Could you reproduce the lines below from the one with "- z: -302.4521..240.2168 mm" through the one with "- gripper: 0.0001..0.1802"? Keep both ends and add nothing.

SOURCE INFORMATION:

::::::::

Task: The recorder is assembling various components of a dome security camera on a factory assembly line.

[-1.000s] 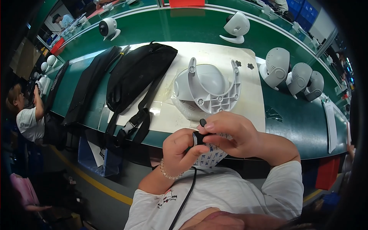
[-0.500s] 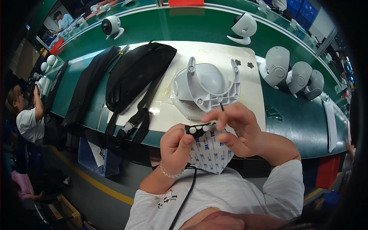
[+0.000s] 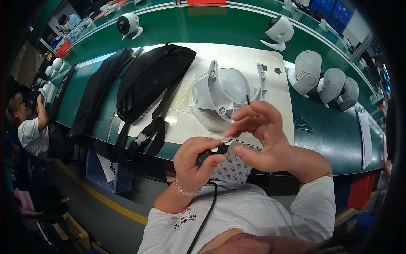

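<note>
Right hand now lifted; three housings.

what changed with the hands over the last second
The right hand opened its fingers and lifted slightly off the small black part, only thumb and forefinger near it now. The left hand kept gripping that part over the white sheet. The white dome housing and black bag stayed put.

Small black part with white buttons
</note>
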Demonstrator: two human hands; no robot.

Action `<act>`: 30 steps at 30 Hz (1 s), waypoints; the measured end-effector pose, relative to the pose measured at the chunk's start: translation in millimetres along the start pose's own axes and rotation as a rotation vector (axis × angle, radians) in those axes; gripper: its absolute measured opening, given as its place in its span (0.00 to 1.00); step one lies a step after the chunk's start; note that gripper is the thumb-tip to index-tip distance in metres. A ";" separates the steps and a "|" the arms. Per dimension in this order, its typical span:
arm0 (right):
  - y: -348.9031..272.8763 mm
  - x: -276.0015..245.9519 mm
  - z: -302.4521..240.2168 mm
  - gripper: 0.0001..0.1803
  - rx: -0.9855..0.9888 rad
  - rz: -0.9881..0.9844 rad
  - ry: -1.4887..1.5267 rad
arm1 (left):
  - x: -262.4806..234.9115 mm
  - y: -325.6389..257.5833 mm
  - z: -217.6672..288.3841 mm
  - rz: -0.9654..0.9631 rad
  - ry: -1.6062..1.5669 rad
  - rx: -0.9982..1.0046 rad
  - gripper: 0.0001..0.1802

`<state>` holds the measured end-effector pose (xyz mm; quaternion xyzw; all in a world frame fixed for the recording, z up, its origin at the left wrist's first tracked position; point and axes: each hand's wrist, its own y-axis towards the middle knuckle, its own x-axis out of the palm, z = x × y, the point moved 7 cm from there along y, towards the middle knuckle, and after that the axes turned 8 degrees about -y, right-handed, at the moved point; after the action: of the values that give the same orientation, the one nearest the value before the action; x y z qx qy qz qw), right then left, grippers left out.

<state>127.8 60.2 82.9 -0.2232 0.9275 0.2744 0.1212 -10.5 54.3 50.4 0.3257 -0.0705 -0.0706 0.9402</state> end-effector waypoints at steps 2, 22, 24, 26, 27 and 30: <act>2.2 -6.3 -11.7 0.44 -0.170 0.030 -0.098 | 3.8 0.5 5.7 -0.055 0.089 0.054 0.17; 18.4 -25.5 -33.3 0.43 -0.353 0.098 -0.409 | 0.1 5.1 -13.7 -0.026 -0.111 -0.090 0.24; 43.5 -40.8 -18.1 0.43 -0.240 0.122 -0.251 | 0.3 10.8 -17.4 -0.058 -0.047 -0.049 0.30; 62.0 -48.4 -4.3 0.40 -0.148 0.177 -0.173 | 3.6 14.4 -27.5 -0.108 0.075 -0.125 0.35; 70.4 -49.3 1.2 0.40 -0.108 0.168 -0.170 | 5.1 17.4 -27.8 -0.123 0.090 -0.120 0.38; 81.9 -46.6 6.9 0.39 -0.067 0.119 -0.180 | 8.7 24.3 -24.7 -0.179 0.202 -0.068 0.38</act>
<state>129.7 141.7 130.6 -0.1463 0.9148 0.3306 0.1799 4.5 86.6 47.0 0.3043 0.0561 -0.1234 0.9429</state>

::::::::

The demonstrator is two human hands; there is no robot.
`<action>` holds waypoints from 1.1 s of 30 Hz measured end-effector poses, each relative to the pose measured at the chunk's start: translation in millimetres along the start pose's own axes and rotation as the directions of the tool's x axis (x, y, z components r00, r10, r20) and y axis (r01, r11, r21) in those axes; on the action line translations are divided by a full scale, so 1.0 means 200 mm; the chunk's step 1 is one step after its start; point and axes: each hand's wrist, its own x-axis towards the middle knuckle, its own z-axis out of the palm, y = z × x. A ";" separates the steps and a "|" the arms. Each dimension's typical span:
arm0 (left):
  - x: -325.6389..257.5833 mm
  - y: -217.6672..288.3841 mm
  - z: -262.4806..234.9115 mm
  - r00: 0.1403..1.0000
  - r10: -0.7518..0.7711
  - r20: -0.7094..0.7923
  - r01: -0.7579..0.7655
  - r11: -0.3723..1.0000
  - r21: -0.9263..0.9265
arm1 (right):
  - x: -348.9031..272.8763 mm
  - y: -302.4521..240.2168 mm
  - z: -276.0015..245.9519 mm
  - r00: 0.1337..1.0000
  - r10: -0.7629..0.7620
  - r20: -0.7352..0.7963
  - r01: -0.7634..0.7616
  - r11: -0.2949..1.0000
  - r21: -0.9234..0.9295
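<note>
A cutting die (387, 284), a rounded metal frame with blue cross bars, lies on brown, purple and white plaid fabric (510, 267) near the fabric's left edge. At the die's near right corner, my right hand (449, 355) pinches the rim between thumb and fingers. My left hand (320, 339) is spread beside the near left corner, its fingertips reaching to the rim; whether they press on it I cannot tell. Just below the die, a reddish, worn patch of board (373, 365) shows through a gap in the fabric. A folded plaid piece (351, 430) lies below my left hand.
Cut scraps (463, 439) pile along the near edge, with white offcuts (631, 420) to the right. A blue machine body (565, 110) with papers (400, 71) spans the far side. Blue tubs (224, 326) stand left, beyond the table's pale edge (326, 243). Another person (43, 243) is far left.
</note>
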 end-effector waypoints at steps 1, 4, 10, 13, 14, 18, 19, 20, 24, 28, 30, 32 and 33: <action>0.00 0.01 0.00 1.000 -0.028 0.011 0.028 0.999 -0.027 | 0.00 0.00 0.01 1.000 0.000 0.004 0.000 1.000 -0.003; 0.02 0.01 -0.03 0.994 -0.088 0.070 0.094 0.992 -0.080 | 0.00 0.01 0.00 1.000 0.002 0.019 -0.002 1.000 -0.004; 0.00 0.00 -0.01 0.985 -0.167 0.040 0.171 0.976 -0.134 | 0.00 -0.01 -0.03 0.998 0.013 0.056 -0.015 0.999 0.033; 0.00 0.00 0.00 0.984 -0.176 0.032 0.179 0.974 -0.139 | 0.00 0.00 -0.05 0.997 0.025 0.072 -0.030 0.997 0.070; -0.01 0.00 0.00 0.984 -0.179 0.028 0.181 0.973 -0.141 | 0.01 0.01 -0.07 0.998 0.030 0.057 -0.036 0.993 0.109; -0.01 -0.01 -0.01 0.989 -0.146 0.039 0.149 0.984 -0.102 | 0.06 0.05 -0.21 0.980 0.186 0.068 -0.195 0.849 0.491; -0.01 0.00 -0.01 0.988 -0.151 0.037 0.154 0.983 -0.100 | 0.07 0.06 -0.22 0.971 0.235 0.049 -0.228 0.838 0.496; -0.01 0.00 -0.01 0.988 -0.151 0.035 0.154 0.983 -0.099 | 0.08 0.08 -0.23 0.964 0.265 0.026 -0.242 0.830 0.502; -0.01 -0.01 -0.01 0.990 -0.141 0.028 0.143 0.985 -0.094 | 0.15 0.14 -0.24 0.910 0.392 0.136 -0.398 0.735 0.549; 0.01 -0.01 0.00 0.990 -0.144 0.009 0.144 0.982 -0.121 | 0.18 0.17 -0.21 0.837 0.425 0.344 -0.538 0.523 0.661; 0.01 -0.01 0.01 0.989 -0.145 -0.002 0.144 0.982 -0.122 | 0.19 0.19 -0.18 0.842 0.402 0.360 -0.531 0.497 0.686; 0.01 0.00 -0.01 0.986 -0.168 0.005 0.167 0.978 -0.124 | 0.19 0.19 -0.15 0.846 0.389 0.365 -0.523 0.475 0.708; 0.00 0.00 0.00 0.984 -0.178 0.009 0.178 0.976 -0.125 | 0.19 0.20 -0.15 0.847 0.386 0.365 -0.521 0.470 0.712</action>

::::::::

SOLUTION:
  - z: -302.4521..240.2168 mm
  - gripper: 0.0001..0.1803
  - rx: -0.9855..0.9888 rad
  - rz: -0.9881..0.9844 rad
  - ry: -1.4887..1.5267 rad
arm1 (left):
  - x: -262.4806..234.9115 mm
  - y: -325.6389..257.5833 mm
  - z: -217.6672..288.3841 mm
  - rz: -0.9654..0.9631 rad
  - ry: -1.6062..1.5669 rad
  - rx: -0.9982..1.0046 rad
  - gripper: 0.0001..0.1802

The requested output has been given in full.